▸ **TO DO**: Taking the data below, please print only the lines from the line holding "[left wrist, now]" to the line holding "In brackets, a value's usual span", inclusive, with pictures omitted.

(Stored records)

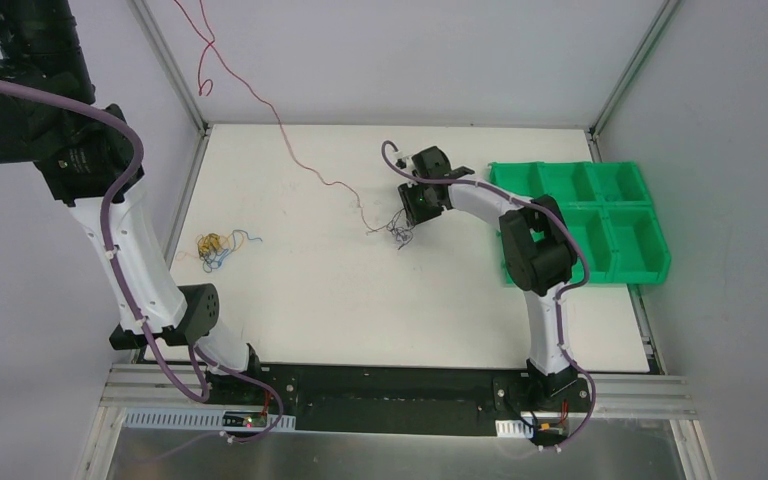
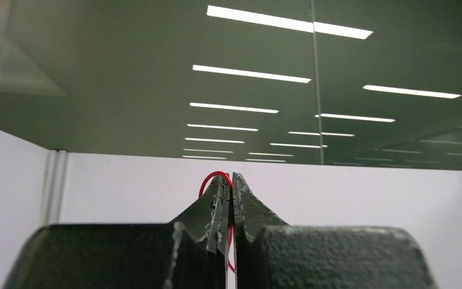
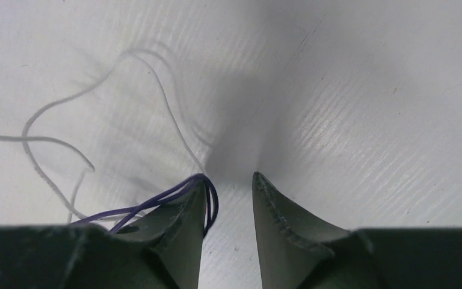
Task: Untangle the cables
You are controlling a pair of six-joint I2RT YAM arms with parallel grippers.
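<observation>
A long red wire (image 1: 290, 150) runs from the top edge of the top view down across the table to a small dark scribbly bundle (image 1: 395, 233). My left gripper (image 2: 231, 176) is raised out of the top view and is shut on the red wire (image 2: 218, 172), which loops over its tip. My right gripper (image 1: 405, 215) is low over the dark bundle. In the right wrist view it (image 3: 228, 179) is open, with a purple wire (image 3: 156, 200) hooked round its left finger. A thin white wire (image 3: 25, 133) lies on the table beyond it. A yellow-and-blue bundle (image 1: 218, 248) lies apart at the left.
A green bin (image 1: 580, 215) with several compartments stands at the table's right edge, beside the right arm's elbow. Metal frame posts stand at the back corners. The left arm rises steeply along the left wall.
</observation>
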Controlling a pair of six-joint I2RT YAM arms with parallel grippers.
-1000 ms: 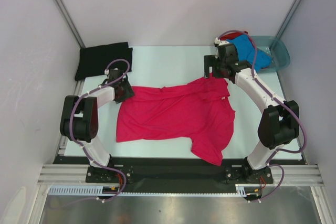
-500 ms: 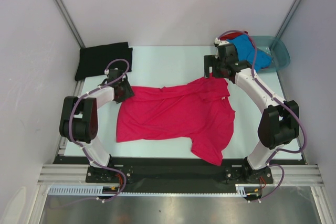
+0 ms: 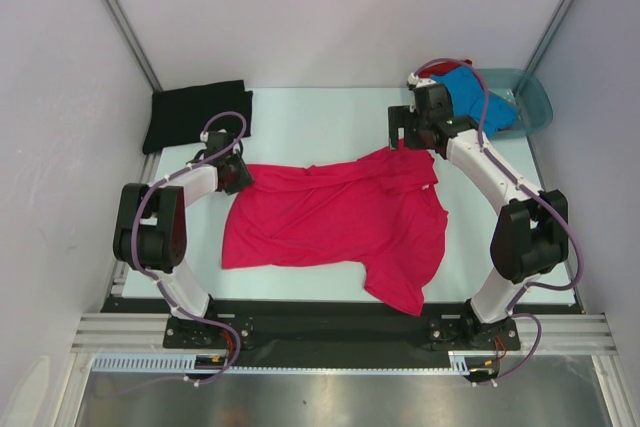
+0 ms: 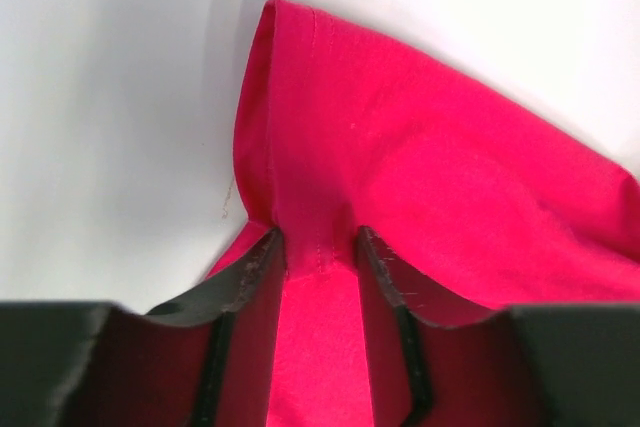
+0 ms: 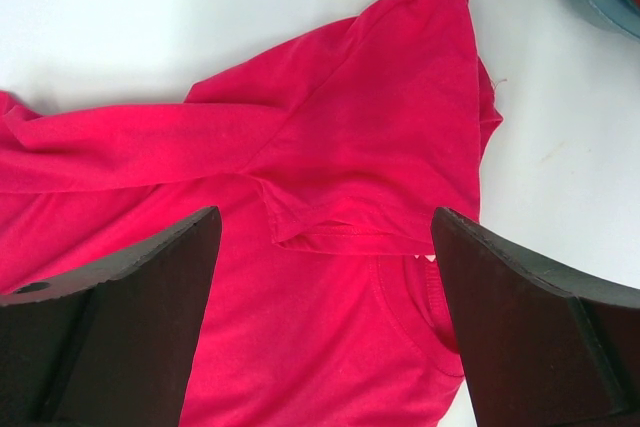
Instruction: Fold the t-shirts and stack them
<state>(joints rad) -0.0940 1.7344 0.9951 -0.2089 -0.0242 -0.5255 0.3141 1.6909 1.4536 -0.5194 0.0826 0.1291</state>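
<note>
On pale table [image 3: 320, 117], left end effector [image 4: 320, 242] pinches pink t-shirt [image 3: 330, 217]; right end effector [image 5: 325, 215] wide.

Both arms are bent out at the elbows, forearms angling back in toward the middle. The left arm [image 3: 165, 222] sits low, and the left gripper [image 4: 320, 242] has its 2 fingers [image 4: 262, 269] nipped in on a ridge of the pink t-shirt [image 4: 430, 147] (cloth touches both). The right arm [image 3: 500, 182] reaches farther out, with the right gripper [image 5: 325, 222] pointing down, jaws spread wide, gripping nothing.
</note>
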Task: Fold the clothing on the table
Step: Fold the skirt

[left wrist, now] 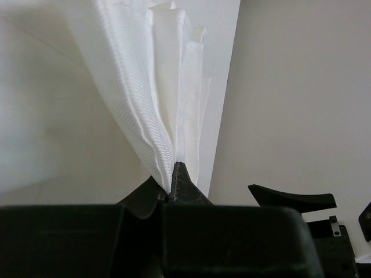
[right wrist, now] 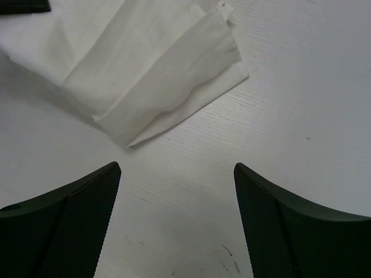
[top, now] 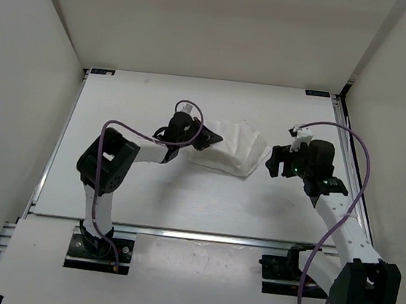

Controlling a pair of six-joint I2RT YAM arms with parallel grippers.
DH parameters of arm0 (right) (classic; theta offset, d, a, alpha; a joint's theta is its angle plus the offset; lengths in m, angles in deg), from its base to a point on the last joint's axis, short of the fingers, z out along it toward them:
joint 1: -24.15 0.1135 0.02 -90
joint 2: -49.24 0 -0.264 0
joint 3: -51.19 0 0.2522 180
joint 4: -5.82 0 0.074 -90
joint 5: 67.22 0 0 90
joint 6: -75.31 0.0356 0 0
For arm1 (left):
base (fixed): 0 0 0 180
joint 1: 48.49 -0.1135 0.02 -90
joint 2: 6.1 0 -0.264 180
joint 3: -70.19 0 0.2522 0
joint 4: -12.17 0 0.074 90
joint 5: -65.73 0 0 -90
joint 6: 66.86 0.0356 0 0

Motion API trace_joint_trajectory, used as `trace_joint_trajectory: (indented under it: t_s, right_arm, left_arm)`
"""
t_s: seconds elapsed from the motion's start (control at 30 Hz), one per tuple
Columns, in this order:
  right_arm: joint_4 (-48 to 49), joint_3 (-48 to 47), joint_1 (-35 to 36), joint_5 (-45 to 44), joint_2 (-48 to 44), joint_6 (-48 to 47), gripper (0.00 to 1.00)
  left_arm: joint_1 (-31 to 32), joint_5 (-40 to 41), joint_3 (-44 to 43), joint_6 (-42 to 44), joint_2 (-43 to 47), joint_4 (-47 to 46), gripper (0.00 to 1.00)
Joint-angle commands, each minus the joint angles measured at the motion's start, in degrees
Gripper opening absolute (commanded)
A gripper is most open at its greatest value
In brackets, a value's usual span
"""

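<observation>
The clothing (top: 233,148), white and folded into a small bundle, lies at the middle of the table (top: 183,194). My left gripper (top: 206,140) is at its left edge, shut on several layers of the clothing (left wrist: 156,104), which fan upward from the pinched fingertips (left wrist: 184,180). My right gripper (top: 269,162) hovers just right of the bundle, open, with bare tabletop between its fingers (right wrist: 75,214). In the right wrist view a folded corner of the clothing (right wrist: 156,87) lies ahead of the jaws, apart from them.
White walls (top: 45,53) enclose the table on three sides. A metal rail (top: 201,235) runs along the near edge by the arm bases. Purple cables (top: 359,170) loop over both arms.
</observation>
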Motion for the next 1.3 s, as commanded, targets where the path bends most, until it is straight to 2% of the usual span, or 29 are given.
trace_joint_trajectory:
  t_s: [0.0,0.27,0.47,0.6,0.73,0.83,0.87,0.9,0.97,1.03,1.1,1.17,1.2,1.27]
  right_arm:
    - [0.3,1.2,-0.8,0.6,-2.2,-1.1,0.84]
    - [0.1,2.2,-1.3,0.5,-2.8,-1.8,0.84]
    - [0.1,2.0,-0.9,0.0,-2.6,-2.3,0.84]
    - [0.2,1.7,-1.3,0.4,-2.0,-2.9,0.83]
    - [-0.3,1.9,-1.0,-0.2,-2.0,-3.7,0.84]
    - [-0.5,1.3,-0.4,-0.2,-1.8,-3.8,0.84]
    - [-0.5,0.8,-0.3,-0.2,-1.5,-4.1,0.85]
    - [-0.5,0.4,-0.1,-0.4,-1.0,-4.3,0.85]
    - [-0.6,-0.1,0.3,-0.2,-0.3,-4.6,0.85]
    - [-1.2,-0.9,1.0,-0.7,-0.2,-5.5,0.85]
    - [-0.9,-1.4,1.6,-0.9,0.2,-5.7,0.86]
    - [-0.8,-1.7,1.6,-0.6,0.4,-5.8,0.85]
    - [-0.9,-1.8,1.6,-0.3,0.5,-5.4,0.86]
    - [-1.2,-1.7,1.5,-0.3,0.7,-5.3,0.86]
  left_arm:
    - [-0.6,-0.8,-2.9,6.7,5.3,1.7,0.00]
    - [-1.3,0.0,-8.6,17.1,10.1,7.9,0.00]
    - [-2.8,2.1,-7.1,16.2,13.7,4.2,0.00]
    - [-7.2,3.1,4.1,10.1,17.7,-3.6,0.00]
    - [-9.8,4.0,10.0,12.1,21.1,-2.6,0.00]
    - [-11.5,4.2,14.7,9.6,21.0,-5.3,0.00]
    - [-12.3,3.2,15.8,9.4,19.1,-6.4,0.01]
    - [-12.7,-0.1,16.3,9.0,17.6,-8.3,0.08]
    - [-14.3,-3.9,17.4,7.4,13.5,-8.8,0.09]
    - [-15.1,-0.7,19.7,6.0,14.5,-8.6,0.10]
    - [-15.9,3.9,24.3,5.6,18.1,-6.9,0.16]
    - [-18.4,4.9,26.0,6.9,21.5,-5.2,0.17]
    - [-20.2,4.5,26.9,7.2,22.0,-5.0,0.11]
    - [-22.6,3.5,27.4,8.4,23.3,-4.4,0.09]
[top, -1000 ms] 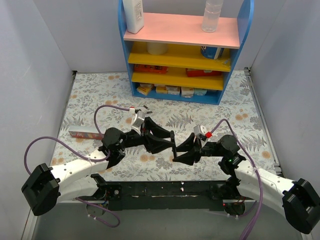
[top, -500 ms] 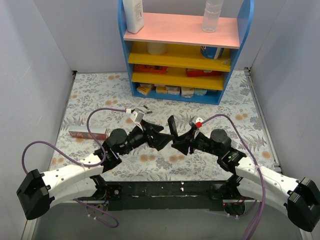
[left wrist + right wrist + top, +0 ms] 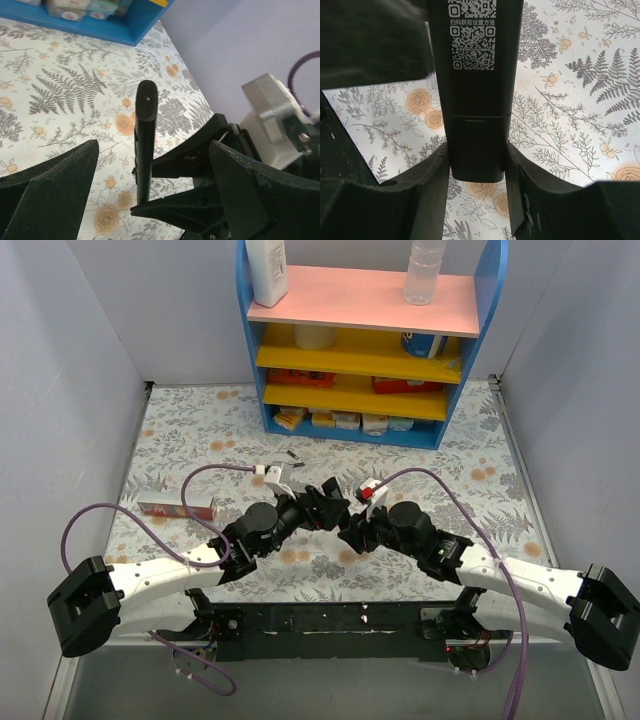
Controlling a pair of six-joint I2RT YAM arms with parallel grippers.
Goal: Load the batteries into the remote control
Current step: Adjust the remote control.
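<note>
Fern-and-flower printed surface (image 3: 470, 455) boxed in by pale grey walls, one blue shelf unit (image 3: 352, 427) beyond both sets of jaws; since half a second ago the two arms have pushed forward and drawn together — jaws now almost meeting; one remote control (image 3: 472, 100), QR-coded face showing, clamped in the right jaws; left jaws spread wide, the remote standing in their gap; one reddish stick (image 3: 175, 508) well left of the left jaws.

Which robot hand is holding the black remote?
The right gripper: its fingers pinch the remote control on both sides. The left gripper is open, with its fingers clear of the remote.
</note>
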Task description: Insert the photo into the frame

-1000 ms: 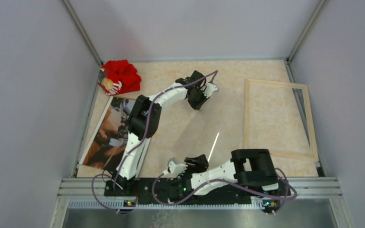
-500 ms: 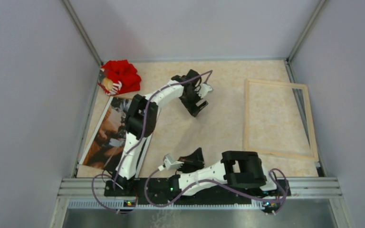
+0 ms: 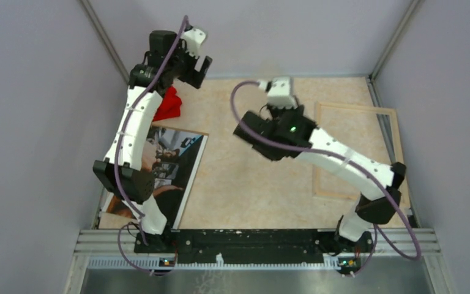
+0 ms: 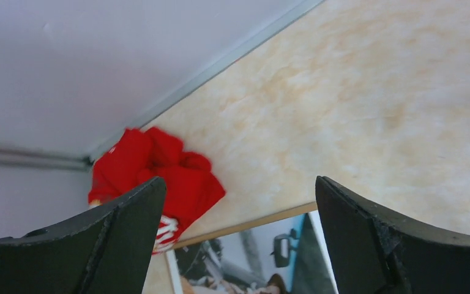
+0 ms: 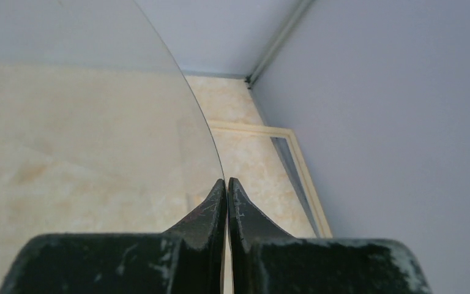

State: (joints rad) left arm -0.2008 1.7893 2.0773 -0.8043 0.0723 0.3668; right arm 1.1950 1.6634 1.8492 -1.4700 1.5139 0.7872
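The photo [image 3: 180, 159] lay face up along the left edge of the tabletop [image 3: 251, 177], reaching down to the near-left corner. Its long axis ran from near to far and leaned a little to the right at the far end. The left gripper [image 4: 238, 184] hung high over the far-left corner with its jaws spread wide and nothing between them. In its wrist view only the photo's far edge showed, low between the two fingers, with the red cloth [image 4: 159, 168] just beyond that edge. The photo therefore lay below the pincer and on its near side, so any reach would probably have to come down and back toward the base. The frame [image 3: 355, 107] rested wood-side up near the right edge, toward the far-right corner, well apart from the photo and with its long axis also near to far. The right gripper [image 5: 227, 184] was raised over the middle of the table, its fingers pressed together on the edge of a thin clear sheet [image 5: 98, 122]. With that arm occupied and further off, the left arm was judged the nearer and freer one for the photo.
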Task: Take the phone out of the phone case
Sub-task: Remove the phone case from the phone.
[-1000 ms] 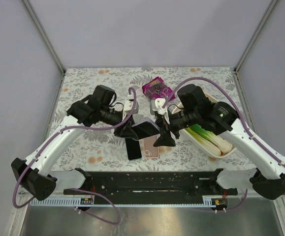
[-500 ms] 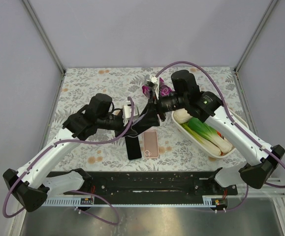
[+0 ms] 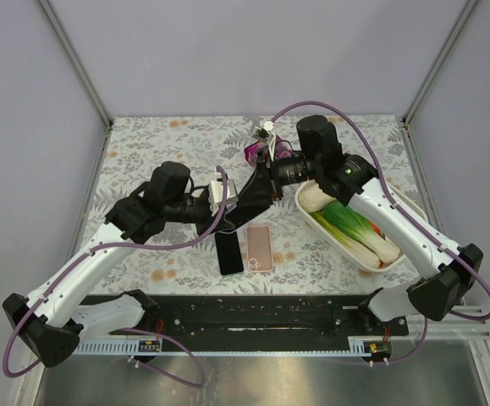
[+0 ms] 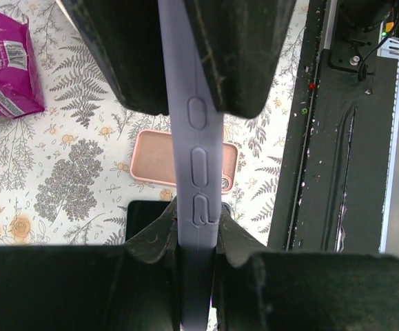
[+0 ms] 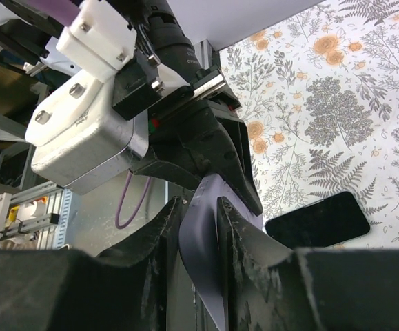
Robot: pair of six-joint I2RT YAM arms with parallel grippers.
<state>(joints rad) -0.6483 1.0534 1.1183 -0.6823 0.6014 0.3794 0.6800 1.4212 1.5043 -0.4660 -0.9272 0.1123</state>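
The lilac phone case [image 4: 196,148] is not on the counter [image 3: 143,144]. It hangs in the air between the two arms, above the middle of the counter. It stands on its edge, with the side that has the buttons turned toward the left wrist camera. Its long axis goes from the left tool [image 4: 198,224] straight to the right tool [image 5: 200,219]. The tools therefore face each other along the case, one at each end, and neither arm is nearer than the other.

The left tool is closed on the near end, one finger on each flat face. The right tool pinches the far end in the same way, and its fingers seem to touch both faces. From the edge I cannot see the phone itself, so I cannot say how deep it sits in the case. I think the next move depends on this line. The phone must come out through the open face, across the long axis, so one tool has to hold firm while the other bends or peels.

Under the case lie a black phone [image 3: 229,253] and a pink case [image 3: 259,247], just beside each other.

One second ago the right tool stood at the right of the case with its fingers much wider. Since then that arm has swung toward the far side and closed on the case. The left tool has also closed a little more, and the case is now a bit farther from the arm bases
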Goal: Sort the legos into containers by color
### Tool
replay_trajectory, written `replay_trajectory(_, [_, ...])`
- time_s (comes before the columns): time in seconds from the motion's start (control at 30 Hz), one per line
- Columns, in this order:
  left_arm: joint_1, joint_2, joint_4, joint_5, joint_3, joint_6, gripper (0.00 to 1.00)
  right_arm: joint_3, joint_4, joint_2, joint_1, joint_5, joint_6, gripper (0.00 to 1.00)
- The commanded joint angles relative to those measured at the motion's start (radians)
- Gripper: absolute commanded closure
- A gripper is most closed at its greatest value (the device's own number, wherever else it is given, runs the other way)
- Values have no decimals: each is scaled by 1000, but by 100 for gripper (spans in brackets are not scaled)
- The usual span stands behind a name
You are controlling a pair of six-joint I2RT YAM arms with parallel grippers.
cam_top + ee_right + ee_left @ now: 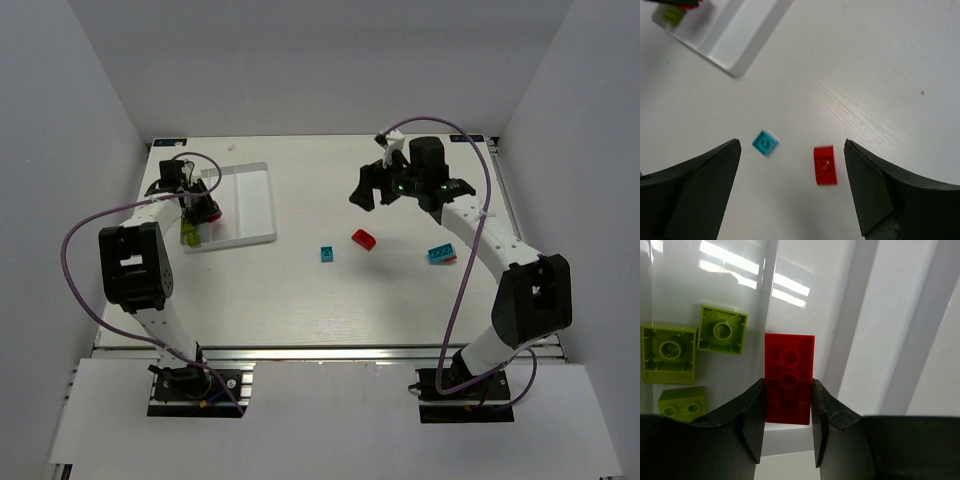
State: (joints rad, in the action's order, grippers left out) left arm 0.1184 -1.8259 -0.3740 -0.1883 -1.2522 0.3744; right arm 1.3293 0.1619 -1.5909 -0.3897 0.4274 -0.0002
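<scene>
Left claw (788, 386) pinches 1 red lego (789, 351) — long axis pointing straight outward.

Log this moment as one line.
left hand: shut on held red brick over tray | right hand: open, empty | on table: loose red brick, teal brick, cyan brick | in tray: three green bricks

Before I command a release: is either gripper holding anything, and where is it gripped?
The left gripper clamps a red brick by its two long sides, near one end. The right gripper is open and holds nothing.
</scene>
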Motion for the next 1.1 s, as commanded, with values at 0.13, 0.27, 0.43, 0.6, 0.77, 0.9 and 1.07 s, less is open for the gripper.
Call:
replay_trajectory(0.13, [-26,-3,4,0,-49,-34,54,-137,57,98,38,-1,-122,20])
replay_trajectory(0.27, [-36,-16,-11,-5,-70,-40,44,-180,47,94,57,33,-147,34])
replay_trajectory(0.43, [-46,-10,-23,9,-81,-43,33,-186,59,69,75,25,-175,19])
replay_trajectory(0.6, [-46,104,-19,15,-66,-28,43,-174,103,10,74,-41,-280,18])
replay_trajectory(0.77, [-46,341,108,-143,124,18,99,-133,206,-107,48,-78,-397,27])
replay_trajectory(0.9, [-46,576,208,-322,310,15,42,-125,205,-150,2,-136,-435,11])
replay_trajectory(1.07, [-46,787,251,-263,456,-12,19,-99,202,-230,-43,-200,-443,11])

▸ **RESULT**:
[left wrist, now] 
[right wrist, now] 
[top, now] 

Controlling a pair of six-joint I2RT YAM arms with parallel grippers.
DH parameters of arm0 (right) (classic; theta offset, d, a, alpha; a joint's theta is its angle plus the offset; lengths in m, angles in deg), from its base to a point on the last joint's axis, short of the fingers, z out along it toward them:
joint 1: -24.15 0.1135 0.02 -90
joint 2: -49.24 0 -0.264 0
joint 3: -51.19 0 0.2522 180
joint 4: -5.82 0 0.074 -90
joint 5: 67.22 0 0 90
joint 6: -75.31 0.0356 0 0
For arm1 (left):
base (fixed): 0 0 0 180
joint 1: 48.49 -0.1135 0.02 -90
joint 2: 6.1 0 -0.264 180
joint 3: -70.19 0 0.2522 0
joint 4: -12.17 0 0.074 90
joint 5: -65.73 0 0 -90
joint 6: 66.86 0.0356 0 0

Motion API trace_joint_trajectory, used as `trace_joint_trajectory: (indented under it: t_s, right_arm, left_arm)`
"""
t_s: seconds elapsed from the motion's start (control at 30 Hz), one per tuple
Columns, in this order:
  right_arm: joint_4 (-48 to 49), joint_3 (-48 to 47), joint_1 (-35 to 36), joint_5 (-45 to 44), joint_2 (-48 to 44), joint_6 (-48 to 47), gripper (0.00 to 1.00)
  left_arm: joint_1 (-31 to 32), joint_5 (-40 to 41), joint_3 (-44 to 43), joint_6 (-42 to 44), joint_2 (-43 to 47), joint_4 (-47 to 46), gripper (0.00 to 1.00)
Joint-angle commands, each minus the joint angles measured at the motion's start, in degrees
Gripper opening absolute (commanded)
A gripper is most open at its greatest value
In brackets, a value's usual span

No further output is needed here.